Pilot Flying J, the largest North American operator of travel centers and the fourth-largest tanker fleet in the US, yesterday announced two strategic partnerships to grow its service offerings in the exploration and production (E&P) sector. Through a joint venture and an acquisition, PFJ is extending its core logistics business with additional water, sand, and crude hauling capabilities.
You may know PFJ as a travel center retailer. Headquartered in Knoxville, the company has more than 750 retail locations in 44 states. They offer roadside assistance at over 145 locations nationwide, and provide drivers with access to more than 72,000 parking spaces for trucks at more than 400 locations. The partnerships are all a part of a diversification strategy in areas that naturally overlap.
“With Pilot Flying J’s fleet size, safety record, balance sheet, and geographic reach across all major oil and gas basins, we’re uniquely positioned to serve this industry,” PFJ President Ken Parent said. “These partnerships are a key driver of our growth strategy and demonstrate the company’s ongoing commitment to diversifying our business.”

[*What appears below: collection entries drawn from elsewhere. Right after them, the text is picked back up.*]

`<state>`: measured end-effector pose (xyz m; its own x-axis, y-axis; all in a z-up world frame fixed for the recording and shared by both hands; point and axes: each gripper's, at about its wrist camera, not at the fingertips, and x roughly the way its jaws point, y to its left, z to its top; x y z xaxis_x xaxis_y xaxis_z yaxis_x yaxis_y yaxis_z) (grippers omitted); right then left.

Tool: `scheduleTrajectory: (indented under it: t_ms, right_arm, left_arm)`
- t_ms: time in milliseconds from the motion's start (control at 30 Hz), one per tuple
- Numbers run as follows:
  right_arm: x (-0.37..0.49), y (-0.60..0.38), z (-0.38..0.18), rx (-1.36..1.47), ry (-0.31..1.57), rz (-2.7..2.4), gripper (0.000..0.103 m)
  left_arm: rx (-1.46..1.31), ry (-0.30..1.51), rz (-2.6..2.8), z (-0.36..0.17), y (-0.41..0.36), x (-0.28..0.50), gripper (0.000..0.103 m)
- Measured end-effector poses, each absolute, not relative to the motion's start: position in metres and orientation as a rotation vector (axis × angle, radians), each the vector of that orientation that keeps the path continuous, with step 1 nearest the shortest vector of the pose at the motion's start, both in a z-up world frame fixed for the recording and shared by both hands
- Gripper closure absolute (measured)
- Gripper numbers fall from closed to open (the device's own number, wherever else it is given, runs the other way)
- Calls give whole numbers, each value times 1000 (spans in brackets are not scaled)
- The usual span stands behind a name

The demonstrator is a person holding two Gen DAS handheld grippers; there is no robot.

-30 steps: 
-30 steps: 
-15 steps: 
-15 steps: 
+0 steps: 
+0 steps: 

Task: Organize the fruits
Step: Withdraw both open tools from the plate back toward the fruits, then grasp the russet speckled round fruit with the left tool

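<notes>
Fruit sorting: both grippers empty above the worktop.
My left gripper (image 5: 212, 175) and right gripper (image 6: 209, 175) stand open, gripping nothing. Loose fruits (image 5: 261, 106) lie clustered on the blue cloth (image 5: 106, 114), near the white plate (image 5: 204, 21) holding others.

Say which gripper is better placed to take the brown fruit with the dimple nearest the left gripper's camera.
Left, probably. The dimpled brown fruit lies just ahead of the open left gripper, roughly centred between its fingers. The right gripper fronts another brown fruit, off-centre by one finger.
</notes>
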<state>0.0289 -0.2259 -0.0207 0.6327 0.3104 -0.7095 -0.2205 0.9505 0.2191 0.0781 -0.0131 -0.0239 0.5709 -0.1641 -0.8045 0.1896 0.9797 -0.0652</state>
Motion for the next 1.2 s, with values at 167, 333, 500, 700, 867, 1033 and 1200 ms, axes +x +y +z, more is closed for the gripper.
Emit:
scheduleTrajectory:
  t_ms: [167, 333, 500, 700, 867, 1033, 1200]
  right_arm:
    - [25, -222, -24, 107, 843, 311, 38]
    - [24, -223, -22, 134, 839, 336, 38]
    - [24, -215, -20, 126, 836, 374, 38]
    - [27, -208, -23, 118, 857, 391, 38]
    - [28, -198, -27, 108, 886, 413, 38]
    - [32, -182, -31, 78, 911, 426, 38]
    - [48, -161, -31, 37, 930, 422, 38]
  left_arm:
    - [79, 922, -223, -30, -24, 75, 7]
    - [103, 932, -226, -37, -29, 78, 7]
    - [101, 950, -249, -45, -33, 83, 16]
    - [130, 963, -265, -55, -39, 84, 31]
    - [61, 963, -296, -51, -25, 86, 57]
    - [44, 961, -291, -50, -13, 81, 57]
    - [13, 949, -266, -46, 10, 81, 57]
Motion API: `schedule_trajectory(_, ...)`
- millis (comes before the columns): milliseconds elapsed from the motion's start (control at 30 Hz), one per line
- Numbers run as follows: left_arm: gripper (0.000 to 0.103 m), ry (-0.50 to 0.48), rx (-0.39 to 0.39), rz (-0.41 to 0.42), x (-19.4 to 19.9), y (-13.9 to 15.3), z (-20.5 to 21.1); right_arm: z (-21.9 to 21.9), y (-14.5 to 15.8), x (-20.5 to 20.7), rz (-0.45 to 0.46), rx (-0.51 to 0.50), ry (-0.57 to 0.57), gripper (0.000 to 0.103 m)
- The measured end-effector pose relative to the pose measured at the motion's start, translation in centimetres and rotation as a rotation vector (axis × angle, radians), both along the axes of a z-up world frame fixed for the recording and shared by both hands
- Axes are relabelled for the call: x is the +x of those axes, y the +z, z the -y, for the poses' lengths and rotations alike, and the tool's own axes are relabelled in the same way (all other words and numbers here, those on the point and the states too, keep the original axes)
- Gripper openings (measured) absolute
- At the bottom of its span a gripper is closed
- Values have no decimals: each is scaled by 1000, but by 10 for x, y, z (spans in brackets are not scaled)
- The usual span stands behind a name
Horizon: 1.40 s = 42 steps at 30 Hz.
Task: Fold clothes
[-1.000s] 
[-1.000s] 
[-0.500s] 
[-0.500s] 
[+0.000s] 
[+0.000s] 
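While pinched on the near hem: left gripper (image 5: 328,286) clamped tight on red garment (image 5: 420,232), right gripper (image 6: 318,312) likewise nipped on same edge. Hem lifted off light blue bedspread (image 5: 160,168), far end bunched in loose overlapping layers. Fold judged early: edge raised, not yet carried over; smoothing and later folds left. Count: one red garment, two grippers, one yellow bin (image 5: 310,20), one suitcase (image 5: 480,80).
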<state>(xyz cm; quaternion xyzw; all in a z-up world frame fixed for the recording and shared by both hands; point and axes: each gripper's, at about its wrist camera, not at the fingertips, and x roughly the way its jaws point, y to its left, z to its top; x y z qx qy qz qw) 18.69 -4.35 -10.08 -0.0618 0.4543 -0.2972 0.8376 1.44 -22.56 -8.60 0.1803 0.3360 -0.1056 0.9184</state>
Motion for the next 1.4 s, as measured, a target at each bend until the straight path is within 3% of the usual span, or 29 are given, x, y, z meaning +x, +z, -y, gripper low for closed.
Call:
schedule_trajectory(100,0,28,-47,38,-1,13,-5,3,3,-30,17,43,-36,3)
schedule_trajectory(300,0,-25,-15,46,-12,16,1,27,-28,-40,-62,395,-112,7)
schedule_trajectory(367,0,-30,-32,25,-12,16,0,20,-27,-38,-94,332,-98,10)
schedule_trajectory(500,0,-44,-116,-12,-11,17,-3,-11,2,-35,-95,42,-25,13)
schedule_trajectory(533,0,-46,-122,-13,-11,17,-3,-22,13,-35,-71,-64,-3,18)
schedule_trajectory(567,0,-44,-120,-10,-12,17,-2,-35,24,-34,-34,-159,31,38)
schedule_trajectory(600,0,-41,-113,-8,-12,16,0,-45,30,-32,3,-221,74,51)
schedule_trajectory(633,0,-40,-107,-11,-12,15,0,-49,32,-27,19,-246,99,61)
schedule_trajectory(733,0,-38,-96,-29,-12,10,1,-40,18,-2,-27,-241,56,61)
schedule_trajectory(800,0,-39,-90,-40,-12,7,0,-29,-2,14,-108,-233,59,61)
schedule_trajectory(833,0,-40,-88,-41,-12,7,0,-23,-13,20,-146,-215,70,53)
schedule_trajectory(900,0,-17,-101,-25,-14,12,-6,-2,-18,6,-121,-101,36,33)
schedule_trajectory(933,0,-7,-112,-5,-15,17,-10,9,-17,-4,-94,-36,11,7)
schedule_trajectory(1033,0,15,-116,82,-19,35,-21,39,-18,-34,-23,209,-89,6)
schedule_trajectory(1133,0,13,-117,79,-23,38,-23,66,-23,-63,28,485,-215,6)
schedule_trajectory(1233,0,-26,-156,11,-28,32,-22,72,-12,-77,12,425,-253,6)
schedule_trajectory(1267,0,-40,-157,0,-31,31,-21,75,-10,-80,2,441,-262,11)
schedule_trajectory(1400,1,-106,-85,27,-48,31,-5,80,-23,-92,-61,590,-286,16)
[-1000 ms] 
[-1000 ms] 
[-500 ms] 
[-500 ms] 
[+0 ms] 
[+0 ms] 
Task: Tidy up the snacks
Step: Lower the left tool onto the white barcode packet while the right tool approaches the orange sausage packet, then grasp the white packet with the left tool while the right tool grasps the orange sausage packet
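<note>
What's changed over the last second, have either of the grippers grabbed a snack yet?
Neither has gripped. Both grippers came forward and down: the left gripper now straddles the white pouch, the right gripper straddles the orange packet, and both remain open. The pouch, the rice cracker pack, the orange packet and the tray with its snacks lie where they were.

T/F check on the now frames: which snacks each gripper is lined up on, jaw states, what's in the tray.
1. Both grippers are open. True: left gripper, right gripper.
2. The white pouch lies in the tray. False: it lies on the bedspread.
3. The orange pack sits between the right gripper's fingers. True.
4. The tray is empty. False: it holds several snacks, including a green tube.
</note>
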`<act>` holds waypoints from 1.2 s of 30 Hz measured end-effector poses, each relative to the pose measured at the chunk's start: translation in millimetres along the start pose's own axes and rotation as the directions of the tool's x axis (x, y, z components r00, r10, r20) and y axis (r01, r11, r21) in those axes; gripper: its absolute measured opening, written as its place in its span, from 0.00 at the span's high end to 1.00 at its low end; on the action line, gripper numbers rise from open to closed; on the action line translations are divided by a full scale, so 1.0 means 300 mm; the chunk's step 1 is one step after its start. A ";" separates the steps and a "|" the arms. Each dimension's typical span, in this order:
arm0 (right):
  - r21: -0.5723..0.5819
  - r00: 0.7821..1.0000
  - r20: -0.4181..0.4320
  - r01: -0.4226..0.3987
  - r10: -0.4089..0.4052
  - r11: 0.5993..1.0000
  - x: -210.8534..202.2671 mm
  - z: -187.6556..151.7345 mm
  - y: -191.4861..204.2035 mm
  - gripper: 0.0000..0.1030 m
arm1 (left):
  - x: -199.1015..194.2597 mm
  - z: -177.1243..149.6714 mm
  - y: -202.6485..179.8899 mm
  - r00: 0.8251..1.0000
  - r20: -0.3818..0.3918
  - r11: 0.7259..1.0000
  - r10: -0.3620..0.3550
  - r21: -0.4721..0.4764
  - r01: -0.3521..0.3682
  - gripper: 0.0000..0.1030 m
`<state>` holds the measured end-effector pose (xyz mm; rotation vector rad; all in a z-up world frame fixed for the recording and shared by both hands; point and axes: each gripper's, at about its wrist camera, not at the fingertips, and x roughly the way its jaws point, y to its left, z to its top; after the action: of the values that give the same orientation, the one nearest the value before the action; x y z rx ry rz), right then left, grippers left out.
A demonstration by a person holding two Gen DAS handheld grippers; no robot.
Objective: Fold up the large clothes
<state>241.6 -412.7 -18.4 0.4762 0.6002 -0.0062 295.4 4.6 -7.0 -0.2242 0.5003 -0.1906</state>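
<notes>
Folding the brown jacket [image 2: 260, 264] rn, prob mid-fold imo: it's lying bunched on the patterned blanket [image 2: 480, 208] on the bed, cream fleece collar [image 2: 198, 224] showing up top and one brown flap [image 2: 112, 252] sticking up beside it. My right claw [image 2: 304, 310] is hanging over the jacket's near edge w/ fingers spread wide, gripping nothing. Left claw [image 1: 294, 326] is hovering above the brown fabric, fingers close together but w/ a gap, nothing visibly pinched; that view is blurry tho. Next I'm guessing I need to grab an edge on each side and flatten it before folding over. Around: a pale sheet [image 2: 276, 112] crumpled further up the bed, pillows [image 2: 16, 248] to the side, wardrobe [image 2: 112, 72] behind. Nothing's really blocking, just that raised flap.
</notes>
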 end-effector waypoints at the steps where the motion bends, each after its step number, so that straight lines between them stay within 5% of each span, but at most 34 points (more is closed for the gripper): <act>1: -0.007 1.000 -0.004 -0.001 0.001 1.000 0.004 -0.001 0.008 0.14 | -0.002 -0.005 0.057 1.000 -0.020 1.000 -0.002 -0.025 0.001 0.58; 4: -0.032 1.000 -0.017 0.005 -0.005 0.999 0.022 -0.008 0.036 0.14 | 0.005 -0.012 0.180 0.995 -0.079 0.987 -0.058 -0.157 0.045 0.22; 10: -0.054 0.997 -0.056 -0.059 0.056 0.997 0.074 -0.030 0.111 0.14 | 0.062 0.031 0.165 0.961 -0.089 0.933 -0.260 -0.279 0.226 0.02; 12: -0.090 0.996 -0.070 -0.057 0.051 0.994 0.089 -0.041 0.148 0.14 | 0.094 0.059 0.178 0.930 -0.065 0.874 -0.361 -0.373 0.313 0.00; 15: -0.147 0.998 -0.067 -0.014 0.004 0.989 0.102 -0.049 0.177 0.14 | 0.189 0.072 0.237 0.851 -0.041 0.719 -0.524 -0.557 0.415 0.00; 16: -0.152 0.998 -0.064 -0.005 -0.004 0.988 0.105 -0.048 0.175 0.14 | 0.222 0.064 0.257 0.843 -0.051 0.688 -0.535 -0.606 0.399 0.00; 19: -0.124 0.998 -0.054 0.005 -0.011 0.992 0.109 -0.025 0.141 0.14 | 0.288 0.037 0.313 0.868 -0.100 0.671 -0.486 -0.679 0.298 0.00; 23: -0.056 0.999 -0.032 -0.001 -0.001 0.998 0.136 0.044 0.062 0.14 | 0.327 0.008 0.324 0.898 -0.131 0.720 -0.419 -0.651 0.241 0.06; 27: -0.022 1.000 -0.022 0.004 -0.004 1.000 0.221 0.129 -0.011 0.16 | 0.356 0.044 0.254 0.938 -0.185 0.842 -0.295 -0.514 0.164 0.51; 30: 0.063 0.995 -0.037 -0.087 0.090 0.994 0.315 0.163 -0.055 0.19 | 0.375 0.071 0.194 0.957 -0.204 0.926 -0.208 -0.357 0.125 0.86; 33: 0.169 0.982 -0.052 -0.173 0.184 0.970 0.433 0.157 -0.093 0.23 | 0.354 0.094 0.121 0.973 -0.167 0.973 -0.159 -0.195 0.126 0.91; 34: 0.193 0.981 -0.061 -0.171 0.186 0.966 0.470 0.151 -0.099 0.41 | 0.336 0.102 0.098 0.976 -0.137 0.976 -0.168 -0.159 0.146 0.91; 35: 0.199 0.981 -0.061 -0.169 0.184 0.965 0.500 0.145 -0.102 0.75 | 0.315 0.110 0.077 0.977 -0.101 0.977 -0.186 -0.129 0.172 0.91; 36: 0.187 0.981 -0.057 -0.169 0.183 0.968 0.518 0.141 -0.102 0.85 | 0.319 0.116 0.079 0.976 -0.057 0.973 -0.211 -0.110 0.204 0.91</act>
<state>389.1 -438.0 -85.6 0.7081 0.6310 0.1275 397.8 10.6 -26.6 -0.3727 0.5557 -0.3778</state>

Brad Jenkins, PFJ’s VP of transportation and supply, estimates their size as about 1100 trucks in the tanker class.
“Safety is a huge part of the equation,” Jenkins tells FreightWaves. “For the third consecutive year, we recently were recognized by the National Tank Truck Carrier (NTTC) as a Grand Award Winner in the over 90 million miles class. As safety is our #1 quality standard, we’re excited to be recognized by the NTTC in this way and hope this dedication to safety attracts drivers to our fleet. Transportation and logistics in the liquid and energy space are core competencies of PFJ that we’re looking to leverage and serve in the E&P sector.”
What is the PFJ diversification strategy that CEO Ken Parent refers to in the company’s announcement? “We’re trying to leverage the core competencies from our retail strategies to the energy and other commodities that aren’t very far removed from hauling diesel. Hauling crude isn’t that different. There’s a few things that are different, but for the most part it overlaps. We think the PWT and the crude business are both going to be growth vehicles for us, and we hope to achieve a reasonable amount of scale in these new ventures,” Jenkins says.
Why is PFJ expanding its fleet in the direction of oil and gas logistics? “Of the 1100 trucks we were already running about 250 in the crude space. It’s built up over the years. We’re strategically situated with people and assets in the crude area. Our customers have asked us about transportation and logistics services where they are and are asking us where to go.”
In June, PFJ, Produced Water Transfer LLC, and Complete Vacuum and Rental LLC, formed PDPS LLC, a new company operating under the name PWT LLC. PWT will leverage its fleet of tanker trucks and network of salt water gathering pipelines and disposal facilities to provide saltwater transportation and disposal services to the oil and gas sector. The new company will focus on providing services to producers across Louisiana, Oklahoma, and Texas. PFJ will own a majority of the business, which will be managed by Produced Water Transfer’s President and CEO Steve Kent and his management team.
One month later, in July, PFJ through its PWT Joint Venture, purchased Bridger Environmental LLC, a saltwater transportation and disposal company, from propane supplier Ferrellgas Partners, L.P. In addition, PFJ also acquired Ferrellgas Partners, L.P.’s crude transportation business operating under their Bridger Transportation subsidiary to continue expanding its current presence in the space.
Through the deal, PFJ and PWT will expand their tanker fleet and acquire 10 saltwater disposal wells and two crude oil pipeline injection terminals in Wyoming.
This acquisition will make PFJ one of the largest third-party crude hauling fleets in the country, with more than 500 trucks on the road serving the oil and gas industry.